Provided material START

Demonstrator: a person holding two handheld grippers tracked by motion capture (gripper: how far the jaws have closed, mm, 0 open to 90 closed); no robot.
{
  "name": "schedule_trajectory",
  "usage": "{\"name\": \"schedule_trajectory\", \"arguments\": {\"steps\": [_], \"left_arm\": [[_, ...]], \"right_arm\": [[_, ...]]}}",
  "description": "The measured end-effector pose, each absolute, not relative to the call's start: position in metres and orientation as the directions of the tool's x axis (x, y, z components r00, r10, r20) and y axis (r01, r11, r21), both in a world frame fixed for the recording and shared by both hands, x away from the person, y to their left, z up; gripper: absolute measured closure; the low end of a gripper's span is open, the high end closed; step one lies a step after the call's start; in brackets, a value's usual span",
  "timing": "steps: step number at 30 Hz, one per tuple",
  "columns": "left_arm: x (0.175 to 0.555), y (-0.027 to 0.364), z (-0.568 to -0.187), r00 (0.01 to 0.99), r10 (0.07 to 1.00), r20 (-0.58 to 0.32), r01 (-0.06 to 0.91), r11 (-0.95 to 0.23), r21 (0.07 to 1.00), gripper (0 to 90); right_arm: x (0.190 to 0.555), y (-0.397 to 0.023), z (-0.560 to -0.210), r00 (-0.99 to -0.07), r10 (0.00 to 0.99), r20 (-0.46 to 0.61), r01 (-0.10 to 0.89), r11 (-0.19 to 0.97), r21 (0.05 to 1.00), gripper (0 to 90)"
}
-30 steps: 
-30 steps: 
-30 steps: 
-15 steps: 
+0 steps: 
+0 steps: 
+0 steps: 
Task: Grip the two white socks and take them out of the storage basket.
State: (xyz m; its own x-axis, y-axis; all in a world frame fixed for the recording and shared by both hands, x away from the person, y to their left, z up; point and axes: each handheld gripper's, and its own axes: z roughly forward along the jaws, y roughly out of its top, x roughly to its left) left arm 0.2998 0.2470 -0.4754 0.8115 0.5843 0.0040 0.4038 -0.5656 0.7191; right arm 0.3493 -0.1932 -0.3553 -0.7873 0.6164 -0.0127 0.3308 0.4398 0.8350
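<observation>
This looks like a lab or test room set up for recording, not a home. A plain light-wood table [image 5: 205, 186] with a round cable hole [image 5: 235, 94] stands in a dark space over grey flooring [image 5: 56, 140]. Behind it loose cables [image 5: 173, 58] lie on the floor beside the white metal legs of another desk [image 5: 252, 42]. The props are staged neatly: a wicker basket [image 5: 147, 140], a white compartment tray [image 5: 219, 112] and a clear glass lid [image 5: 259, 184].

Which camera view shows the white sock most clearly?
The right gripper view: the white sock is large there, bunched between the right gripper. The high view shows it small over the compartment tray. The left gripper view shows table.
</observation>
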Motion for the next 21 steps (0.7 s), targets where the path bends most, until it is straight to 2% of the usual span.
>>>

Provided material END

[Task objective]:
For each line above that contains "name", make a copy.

[Solution to this exercise]:
  "name": "schedule_trajectory",
  "usage": "{\"name\": \"schedule_trajectory\", \"arguments\": {\"steps\": [_], \"left_arm\": [[_, ...]], \"right_arm\": [[_, ...]]}}",

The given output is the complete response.